Es wird nicht einfach sein, eine Regierung zu bilden, und wenn sie zustande kommt, wird sie höchstwahrscheinlich nicht lange halten. Also, zurück zum alten Konzept, jedes Jahr eine neue Regierung? Dies zeigt uns, wie schwierig es ist, den Wählern begreiflich zu machen, dass die über Jahrzehnte aufgebauten Sozialleistungen nicht mehr finanziert werden können. Der Staatsanteil an der Wirtschaft ist mit ca. 50 Prozent sehr gross und die Belastung der Arbeitnehmerlöhne für die Sozialsysteme hat ebenfalls unzumutbare Höhen erreicht.

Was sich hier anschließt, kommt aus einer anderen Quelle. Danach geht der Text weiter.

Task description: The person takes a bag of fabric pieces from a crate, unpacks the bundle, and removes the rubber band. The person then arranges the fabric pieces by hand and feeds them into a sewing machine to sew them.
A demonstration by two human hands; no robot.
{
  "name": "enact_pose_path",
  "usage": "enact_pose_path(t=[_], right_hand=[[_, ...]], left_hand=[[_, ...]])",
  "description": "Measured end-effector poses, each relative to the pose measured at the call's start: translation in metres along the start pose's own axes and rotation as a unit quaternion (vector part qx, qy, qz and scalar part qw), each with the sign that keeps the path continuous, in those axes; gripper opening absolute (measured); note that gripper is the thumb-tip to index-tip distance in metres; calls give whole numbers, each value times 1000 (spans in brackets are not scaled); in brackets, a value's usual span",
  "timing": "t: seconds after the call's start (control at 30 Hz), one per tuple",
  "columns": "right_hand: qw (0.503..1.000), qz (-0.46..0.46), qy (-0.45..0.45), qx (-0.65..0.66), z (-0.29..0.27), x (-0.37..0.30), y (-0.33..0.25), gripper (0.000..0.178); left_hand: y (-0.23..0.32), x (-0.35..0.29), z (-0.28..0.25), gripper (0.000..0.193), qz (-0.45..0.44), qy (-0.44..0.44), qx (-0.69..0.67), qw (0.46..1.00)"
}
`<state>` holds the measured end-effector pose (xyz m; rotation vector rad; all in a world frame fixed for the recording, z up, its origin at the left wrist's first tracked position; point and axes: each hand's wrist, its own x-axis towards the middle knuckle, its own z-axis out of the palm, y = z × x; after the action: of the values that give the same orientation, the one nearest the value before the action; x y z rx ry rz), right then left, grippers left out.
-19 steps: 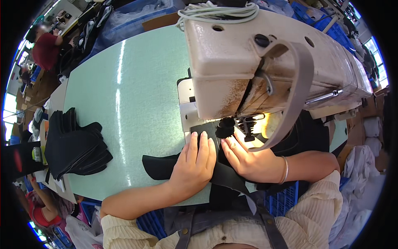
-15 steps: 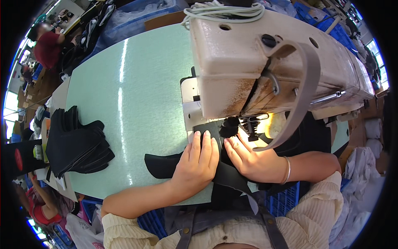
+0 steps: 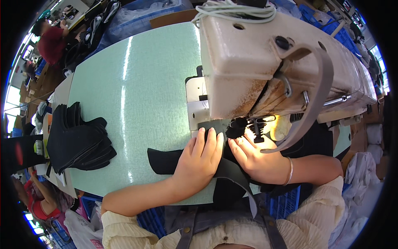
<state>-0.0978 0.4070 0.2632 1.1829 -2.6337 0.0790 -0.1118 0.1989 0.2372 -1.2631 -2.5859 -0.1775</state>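
Note:
My left hand (image 3: 198,159) lies flat on a black fabric piece (image 3: 163,161), its fingers stretched toward the needle area of a sewing machine (image 3: 236,66). A curved end of this piece sticks out to the left of the hand, and a strip (image 3: 238,178) bends down over the table's front edge. Close beside the presser foot, my right hand (image 3: 263,159) rests with fingers extended on the black material, partly under the machine's lamp light. A fuzzy black tuft (image 3: 237,128) hides the needle point. Neither hand grasps the fabric; both press it from above.
A stack of black cut pieces (image 3: 78,139) lies at the left of the pale green table (image 3: 141,103). A curved grey bar (image 3: 321,91) arches over my right hand. Blue crates (image 3: 286,203) stand below the table. Co-workers (image 3: 54,43) are at the left.
The machine and table appear slightly further right in view. Both hands stay flat on the fabric, with only a small shift beside the presser foot.

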Motion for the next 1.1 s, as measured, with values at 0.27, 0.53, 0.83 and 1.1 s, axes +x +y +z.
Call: enact_pose_path(t=[0.27,0.53,0.83,1.1], right_hand=[[1000,-1,-28,3,-3,3,4,43],[999,7,-39,26,-2,7,6,49],[999,12,-32,8,3,5,9,49],[999,4,-40,-19,8,3,10,60]], left_hand=[[-7,5,-4,46,6,-31,-10,999],[-11,8,-5,46,-6,-47,-26,999],[-12,9,-3,46,0,-46,-11,999],[-16,8,1,44,-9,-38,-33,999]])
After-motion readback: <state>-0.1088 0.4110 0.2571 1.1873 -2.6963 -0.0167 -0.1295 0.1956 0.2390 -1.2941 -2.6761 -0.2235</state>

Die Staatsverschuldung ist die zweithöchste in der EU.

Vor diesem Hintergrund sind die demokratischen Entscheidungen der Wähler besser zu verstehen und verdienen unseren Respekt. Es ist verwerflich, in welche Niederungen Medien und ausländische Politiker sich in ihren Kommentaren zu den Wahlen herabgelassen haben. Ist das unser neues Demokratieverständnis? Ich hoffe nicht, denn eines Tages wird uns vielleicht das Gleiche passieren. Sie glauben, das sei nicht möglich? Die «Abzocker-Initiative» ist nur der Anfang.